• _DATA PROVIDED_
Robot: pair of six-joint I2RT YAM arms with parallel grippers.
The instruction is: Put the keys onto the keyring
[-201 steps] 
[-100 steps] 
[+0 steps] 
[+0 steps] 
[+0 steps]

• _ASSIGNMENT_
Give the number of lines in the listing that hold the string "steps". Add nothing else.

• _SOLUTION TO THIS EXERCISE_
5